Из рядов солдат послышались голоса, спрашивавшие, кого бьет и режет народ?
— Храбрых башкиров да киргизов! — ответил Рябошапка.
Солдатские ряды заколыхались... Вдруг кто-то крикнул:
— Ничто! Так им, сволочам, и надо!
— Они — верные слуги государевы! — заорал, как ужаленный Рабошапка.
— Нехристи! Волки лютые! Зверье муходанское! Падаль жрут, как псы, а туда же — «верные слуги»!
— Кто там смеет? — завопил Рябошапка. — Взять его! Капралы! Арештовать! Забить в колодки!

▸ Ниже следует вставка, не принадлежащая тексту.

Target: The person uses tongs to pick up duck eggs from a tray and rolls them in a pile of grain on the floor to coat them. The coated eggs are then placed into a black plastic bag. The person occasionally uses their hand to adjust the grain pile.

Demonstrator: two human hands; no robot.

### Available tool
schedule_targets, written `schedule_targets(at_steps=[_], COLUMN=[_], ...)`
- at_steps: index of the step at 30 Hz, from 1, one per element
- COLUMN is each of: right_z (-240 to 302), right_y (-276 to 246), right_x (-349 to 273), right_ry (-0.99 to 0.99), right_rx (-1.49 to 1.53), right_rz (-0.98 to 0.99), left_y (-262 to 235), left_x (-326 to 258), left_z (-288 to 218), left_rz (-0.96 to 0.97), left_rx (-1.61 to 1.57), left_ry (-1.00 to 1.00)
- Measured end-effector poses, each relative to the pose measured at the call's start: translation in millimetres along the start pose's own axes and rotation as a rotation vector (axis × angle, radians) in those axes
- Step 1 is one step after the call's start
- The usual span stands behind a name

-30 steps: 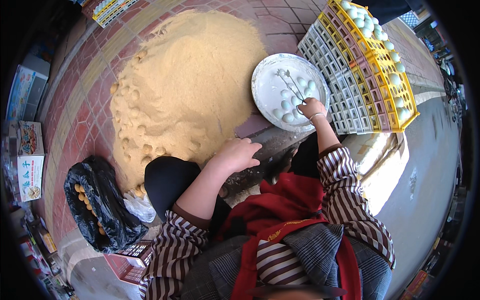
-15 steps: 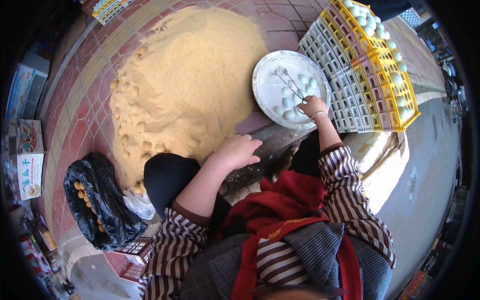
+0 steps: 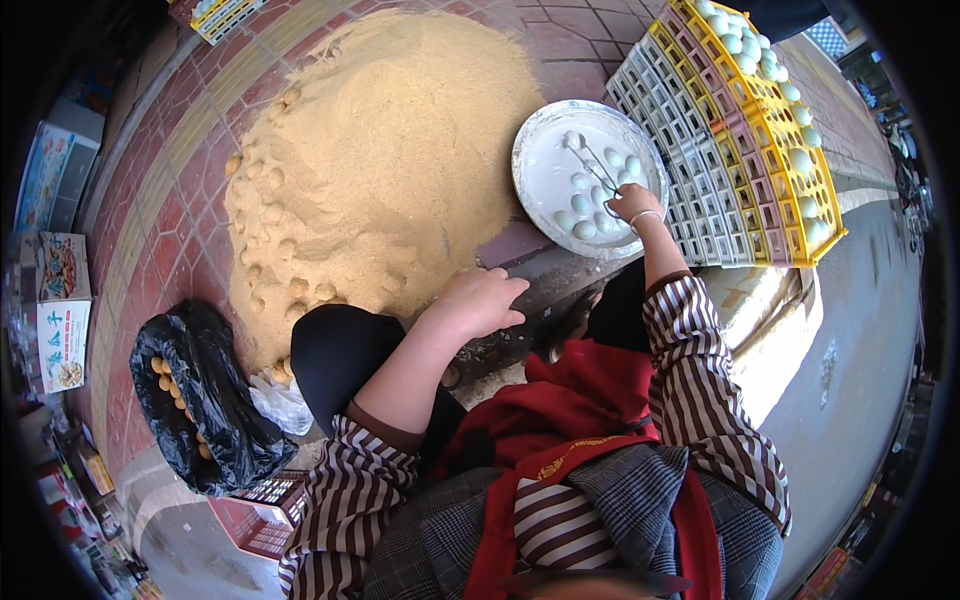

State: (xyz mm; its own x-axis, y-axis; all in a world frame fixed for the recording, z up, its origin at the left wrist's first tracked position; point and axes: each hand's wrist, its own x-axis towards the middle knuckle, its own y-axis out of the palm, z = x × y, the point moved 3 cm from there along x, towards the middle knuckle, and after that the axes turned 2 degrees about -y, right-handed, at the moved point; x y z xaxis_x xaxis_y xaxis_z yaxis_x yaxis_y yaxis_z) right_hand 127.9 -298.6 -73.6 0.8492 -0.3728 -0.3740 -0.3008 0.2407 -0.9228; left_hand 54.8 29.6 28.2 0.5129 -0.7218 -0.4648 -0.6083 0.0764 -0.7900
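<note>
White-coated basin (image 3: 520,178): pale blue-green eggs (image 3: 585,230) lying in whitish paste, more toward the right side. Right hand (image 3: 633,203) closed around metal tongs (image 3: 609,186), whose tips reach a pale egg toward the basin's far side. Left hand (image 3: 485,303) holds nothing, fingers loosely curled, near the tan mound (image 3: 410,130). Stacked egg trays (image 3: 690,130) beside basin; topmost yellow one partly filled with eggs. Black plastic bag (image 3: 235,430) contains brown-coated balls (image 3: 176,395). Versus one second ago: tong tips closer together; left hand's pose about the same.
</note>
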Motion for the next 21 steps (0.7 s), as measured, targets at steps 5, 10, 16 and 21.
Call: schedule_targets(at_steps=[5, 10, 16, 21], right_z=[-6.8, -26.7, -54.3, -74.8], right_y=[4.8, -2.3, -17.8, -14.4], right_x=[4.9, -13.3, -42.8, -46.4], right_ry=[-0.026, -0.024, -0.06, -0.031], right_rx=[0.111, 0.303, 0.33, 0.175], right_rz=[-0.05, -0.145, -0.185, -0.108], left_y=[-0.7, -2.4, -1.3, -1.2], left_x=[0.8, 1.3, 0.9, -0.7], left_z=[0.8, 0.3, -2.1, -1.8], left_rz=[0.031, 0.034, 0.025, 0.007], left_rx=[-0.003, -0.003, 0.006, -0.007], left_ry=[-0.016, -0.005, 0.016, 0.029])
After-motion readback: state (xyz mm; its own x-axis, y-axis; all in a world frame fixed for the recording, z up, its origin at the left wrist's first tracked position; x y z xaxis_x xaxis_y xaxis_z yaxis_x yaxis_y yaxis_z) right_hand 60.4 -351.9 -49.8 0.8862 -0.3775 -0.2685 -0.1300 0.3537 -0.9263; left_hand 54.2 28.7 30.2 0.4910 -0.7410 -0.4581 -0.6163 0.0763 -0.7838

Кто-то из офицеров кинулся в толпу солдат, рассыпая удары направо и налево. Линия сломалась и вогнулась. Ворвавшийся в ряды офицер схватил первого подвернувшегося под руку солдата. Тот выпустил из рук ружье и, пытаясь вырваться, закричал. В то же мгновенье офицер повис на солдатских штыках. Ряды дрогнули, смешались и сорвались с места, ощетинившись штыками. Полковой командир из мясников был сбит с ног ударом окованного медью приклада и добит штыками.
— Бей начальство! — орали солдаты. — Будет! Довольно! Поизмывались над нашим братом, ироды!

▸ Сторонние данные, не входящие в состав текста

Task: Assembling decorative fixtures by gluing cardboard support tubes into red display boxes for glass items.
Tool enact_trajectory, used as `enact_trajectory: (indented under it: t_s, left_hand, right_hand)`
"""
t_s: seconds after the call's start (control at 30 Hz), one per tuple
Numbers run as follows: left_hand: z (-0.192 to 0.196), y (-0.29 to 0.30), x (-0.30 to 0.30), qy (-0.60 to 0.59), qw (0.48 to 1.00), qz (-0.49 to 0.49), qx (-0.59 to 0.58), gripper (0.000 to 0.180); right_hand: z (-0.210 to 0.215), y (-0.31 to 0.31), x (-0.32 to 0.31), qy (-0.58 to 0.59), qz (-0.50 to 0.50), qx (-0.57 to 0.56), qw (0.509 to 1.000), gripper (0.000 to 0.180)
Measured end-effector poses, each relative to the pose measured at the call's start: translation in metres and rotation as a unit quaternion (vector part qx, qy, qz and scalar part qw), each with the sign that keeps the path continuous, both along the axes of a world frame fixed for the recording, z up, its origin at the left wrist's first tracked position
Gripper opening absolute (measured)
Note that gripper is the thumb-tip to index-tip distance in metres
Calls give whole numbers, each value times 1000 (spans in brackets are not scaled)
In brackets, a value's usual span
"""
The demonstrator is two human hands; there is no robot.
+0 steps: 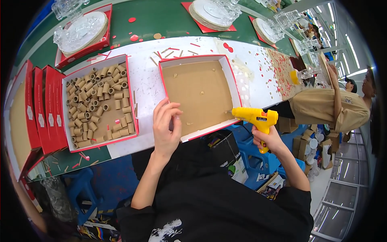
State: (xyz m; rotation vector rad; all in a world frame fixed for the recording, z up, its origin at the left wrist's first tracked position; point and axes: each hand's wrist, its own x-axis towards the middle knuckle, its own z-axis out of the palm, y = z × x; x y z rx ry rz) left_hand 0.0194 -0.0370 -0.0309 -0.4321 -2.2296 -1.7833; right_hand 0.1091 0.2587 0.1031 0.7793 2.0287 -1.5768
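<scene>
My right hand (267,138) is wrapped round the handle of a yellow hot glue gun (262,117). Its nozzle points left, over the right wall of a shallow red-rimmed cardboard box (209,74) and close to its near right corner. On the brown box floor are several small pale dabs of glue (202,93), spread towards the corners and one in the middle. My left hand (166,126) is by the box's left wall near the front corner, fingers loosely bent and apart, with nothing seen in it. Whether it touches the wall I cannot tell.
Left of it, a similar box (133,121) holds many short cardboard tubes (96,90). Red boxes (50,109) stand at the far left. Behind are clear plastic pieces on round boards (86,32). Another person (330,105) works at the right. Blue stools (258,155) stand below the table.
</scene>
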Motion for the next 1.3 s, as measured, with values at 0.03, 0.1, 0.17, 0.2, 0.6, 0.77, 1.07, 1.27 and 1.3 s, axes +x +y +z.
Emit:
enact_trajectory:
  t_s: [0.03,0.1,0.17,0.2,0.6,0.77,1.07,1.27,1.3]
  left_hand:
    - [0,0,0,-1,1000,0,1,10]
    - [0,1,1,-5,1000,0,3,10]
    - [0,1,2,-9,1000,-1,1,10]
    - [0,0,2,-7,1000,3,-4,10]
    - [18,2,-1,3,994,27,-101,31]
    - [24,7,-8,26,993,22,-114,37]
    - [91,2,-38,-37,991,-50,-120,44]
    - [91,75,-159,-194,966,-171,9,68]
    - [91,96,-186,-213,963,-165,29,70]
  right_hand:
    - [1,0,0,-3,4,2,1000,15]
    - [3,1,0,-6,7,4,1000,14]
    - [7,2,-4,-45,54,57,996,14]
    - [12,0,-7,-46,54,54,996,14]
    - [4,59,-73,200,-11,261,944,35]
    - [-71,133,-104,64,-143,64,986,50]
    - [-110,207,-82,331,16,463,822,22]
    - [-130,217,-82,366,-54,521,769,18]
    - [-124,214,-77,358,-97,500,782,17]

Из рядов бежали выборные капралы и сержанты и тут же падали под ударами сразу освирепевших солдат.
— Бей кашеедов! Обворовывают нашего брата! Бей пузанов! — кричали солдаты.
Притиснутый к стене Рябошапка, бледный, как смерть, взывал к расходившимся солдатам:
— Голубчики! Родные! Православные!
Поднялся злорадный хохот:
— Да ты сам давно ли в православные записался, дыромоляк уральский! А кто вчера нашего брата «щепотниками» да «табашниками» крестил да на гоб-вахту сажал за самую малость? А кто сичай только в защиту нехристей, которые конину жрут, псиною закусывают, звал супротив православных?
С Рябошапки сбили казацкую шапку, сорвали саблю. Ему плевали в одутловатое лицо, но, однако, пощадили. Только накостыляли шею и, улюлюкая, прогнали со двора.
Весть о происходящих в казармах беспорядках мигом разнеслась по окрестным кварталам, и толпа обывателей, привлеченных любопытством, нахлынула в казармы.
— Надоть Костромской полк оповестить! А то как бы начальство не подняло их против нас! — сообразил солдат, который и подал сигнал к беспорядкам, воткнув штык в грудь офицера. — Сережка, Васька! Из-за вас почалось, вы и хлопочите! Айда к костромичам. Обскажите: так, мол, и так, и все протчее...
Убеждать Костромской полк не выступать против бутырцев долго не пришлось: в казармах этого полка тоже началось избиение и изгнание выборных офицеров.
Разнесся неведомо откуда слух, что имеющий ружья, отборный киргизский конный полк, расквартированный в здании бывшей суконной фабрики братьев Томилиных, собирается на подаявшихся москвичей.
— Ну, нет, этого не будет! Не позволим! — решили бутырцы и костромичи.
Захватив ружья и боевые припасы, они двинулись к суконной фабрике. По пути к ним пристало несколько сот безработных суконщиков. Киргизы заперлись на фабрике и принялись палить по бутырцам. Бутырцы отхлынули, оставив на месте несколько убитых.
— Айда за пушками, ребята! На Оружейный Двор! В Арсенал!